▸ **EXERCISE GOAL**
Pictures aside, return every line below exactly as written.

▸ **DATASET CONTENT**
──────────────────────────────
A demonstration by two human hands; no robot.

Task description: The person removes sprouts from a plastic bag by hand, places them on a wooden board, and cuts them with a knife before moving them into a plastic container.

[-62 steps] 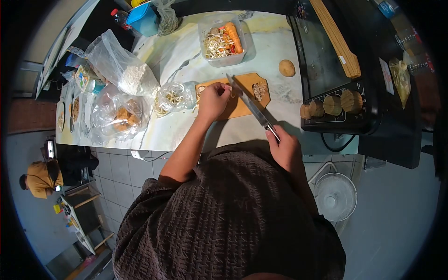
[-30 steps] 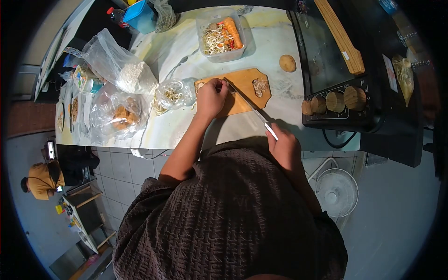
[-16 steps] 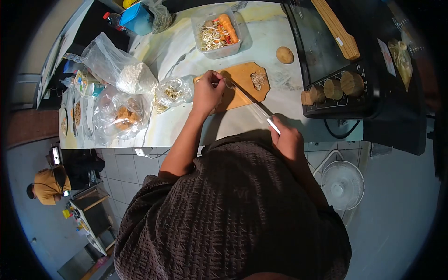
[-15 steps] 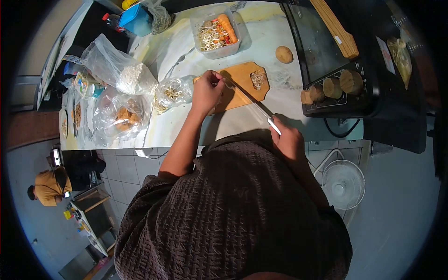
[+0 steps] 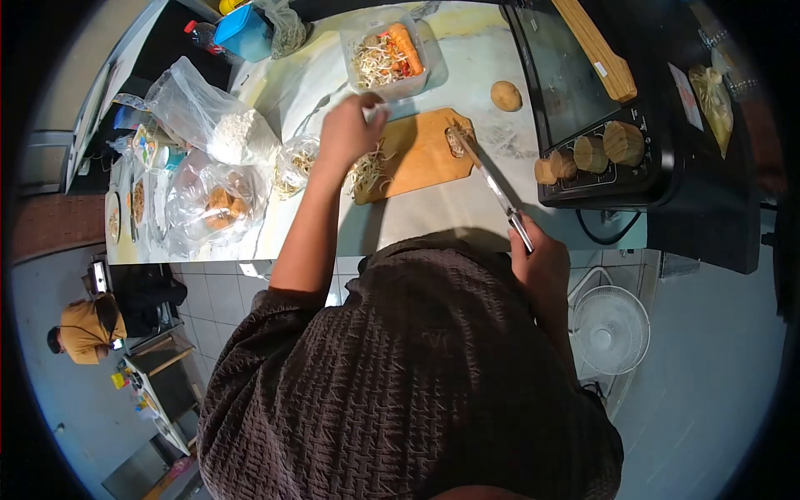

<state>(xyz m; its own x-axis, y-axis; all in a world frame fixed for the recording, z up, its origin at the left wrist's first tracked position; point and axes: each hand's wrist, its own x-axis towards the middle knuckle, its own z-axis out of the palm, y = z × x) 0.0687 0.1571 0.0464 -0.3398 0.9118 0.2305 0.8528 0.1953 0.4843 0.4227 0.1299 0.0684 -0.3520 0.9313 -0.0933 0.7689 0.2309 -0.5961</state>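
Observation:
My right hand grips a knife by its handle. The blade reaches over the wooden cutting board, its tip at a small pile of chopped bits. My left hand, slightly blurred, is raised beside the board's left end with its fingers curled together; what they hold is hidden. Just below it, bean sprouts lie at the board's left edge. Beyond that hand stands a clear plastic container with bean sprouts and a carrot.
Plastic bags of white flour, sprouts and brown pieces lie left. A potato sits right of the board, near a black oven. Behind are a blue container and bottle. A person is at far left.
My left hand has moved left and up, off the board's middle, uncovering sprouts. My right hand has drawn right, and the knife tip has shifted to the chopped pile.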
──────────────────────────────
▸ **RESULT BELOW**
A demonstration by two human hands; no robot.

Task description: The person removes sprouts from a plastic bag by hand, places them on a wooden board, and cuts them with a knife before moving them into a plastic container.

[-62 steps] 
[-30 steps] 
[-16 steps] 
[-15 steps] 
[+0 steps] 

<state>(xyz m; its own x-axis, y-axis; all in a world frame fixed for the recording, z up, its origin at the left wrist's first tracked position; point and axes: each hand's wrist, its own x-axis towards the middle knuckle, its own z-axis out of the palm, y = z × x) 0.0687 0.1571 0.0464 -0.3398 0.9118 0.2305 0.8528 0.1953 0.4843 0.4227 0.1299 0.0684 -0.3520 0.9313 -0.0933 0.7689 0.2309 -0.5961</state>
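Observation:
My right hand grips a knife by its handle. The blade reaches over the wooden cutting board, its tip at a small pile of chopped bits. My left hand, slightly blurred, is raised beside the board's left end with its fingers curled together; what they hold is hidden. Just below it, bean sprouts lie at the board's left edge. Beyond that hand stands a clear plastic container with bean sprouts and a carrot.
Plastic bags of white flour, sprouts and brown pieces lie left. A potato sits right of the board, near a black oven. Behind are a blue container and bottle. A person is at far left.
My left hand has moved left and up, off the board's middle, uncovering sprouts. My right hand has drawn right, and the knife tip has shifted to the chopped pile.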

The response to this exercise has been given in full.